1. A special element that we will move. This is a blue block with text inside the container:



To move layout_sensor we will use the methods View.setTranslationX and View.setTranslationY .

We also subscribe to the event of clicking on an element to reset internal values ​​to 0 because at first they can be very naughty:

private void reset()
{
    position[0] = position[1] = position[2] = 0;
    velocity[0] = velocity[1] = velocity[2] = 0;
    timestamp = 0;
    layoutSensor.setTranslationX(0);
    layoutSensor.setTranslationY(0);
}

2. Subscribe to the acceleration sensor events:


sensorManager = (SensorManager) getSystemService(SENSOR_SERVICE);
accelerometer = sensorManager.getDefaultSensor(Sensor.TYPE_LINEAR_ACCELERATION);
sensorManager.registerListener(sensorEventListener, accelerometer, SensorManager.SENSOR_DELAY_FASTEST);

3. And most importantly: the listener of change. Its basic implementation is:


private final float[] velocity = new float[3];
private final float[] position = new float[3];
private long timestamp = 0;
private final SensorEventListener sensorEventListener = new SensorEventListener()
{
    @Override
    public void onAccuracyChanged(Sensor sensor, int accuracy) {}
    @Override
    public void onSensorChanged(SensorEvent event)
    {
   	 if (timestamp != 0)
   	 {
   		 float dt = (event.timestamp - timestamp) * Constants.NS2S;
   		 for(int index = 0; index < 3; ++index)
   		 {
   			 velocity[index] += event.values[index] * dt;
   			 position[index] += velocity[index] * dt * 10000;
   		 }
   	 }
   	 else
   	 {
   		 velocity[0] = velocity[1] = velocity[2] = 0f;
   		 position[0] = position[1] = position[2] = 0f;
   	 }
    }
};

Let's see what happens here. The onSensorChanged method is called every time the acceleration value changes (translator's note: well, in fact, it is called by the timer, regardless of what acceleration values). First of all, you check if the timestamp variable is initialized. In this case, we simply initialize the main variables. If the method is called repeatedly, we perform calculations using the following formula:

deltaT = time() - lastTime;
velocity += acceleration * deltaT;
position += velocity * deltaT;
lastTime = time();

You should have noticed an interesting constant 10000. Think of it as some kind of magic number.

And the result:



As you can see, the current implementation has two problems:

  • Drifting and creeping values
  • The control does not return to 0

In fact, the solution to both problems is a common one - you need to introduce inhibition in the formula. The modified formula looks like this:

deltaT = time() - lastTime;
velocity += acceleration * deltaT - VEL_FRICTION * velocity;
position += velocity * deltaT - POS_FRICTION * position;
lastTime = time();



Good. The current implementation looks good. I would add some cosmetic improvements such as a low-pass filter for smoothing, cutting invalid values ​​and program settings.

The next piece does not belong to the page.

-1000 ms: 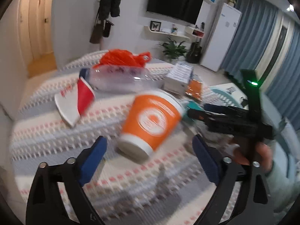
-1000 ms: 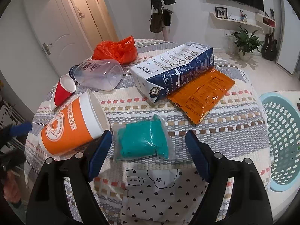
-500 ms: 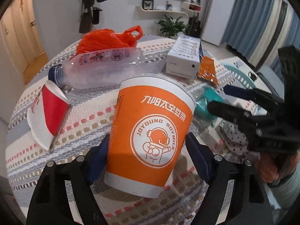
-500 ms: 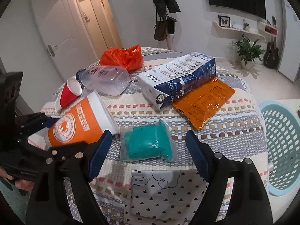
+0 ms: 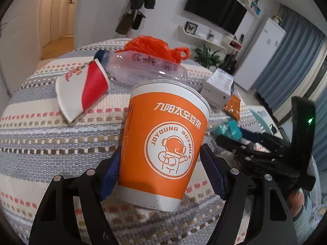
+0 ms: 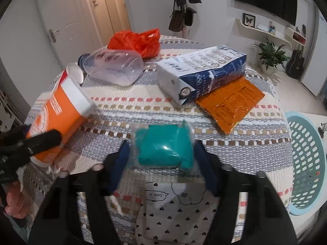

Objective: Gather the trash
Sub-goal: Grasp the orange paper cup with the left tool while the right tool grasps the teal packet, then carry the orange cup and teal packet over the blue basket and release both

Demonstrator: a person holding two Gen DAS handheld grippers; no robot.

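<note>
1. Your left gripper (image 5: 159, 169) has the orange cup (image 5: 163, 140) between its two blue pads. The jaws have just been closing, and now both pads touch the sides of the cup low down, so you have hold of it.
2. The orange cup is tipped over on the striped tablecloth (image 5: 40, 143). Its open white rim points away from you.
3. Your right gripper (image 6: 161, 157) has the teal packet (image 6: 163, 147) between its blue pads. The jaws have just been closing here too. The pads sit right by the clear wrap of the packet, but the picture is blurry there, so you cannot tell if they squeeze it yet.
4. The teal packet lies near the edge of the table closest to you, just behind a white cloth with little hearts (image 6: 175, 214).
5. A red and white paper cup (image 5: 83, 89) lies on its side to the left of the orange cup. It touches a clear plastic bottle (image 5: 143, 67) with a blue cap.
6. An orange plastic bag (image 6: 134, 42) sits crumpled behind the bottle, at the far side of the table.
7. A blue and white milk carton (image 6: 202, 73) lies flat on the right half of the table. One end rests on a flat orange wrapper (image 6: 231, 104).
8. A light blue basket (image 6: 304, 161) with holes stands past the right edge of the table, lower down.
</note>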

The finished application is in the repository in the standalone_app branch.

Aosp


We developed a basic stabilization algorithm and made a demo application that shows that screen stabilization is possible. Now we can apply our work to the device as a whole. This is not an easy task, but the more interesting it will be to solve it.

This task requires some experience in building AOSP . Google provides all the necessary documentation . In general, you need to download the Android source codes for the selected Nexus device. Build the firmware for Nexus and flash it. Do not forget to include all the necessary drivers before assembly.

Once you manage to collect the stock firmware, you can begin to develop and integrate screen stabilization.

The implementation plan is as follows:


  1. Find a way to shift the screen on your device
  2. Develop an API in AOSP internals to enable you to set the offset in a standard Android application
  3. Develop a service in a demo application that will process data from the acceleration sensor and set the offset using the API above. The service will start automatically when you turn on the device so that stabilization will work immediately after turning on

Now I’ll just tell you how I solved these problems.


1. The first file for research is DisplayDevice.cpp which controls the screen settings. The method to look at is void DisplayDevice :: setProjection (int orientation, const Rect & newViewport, const Rect & newFrame). The most interesting is on line 483:

image

where the final transformation matrix is ​​formed from other components. All of these variables are instances of the Transform class . This class is designed to handle transformations and has several overloaded operators (for example *). To add a shift, add a new element:

image

If you compile and flash your device, the screen there will be shifted by translateX pixels horizontally and translateY pixels vertically. Ultimately, we need to add a new method void setTranslate (int x, int y); which will be responsible for the shift matrix.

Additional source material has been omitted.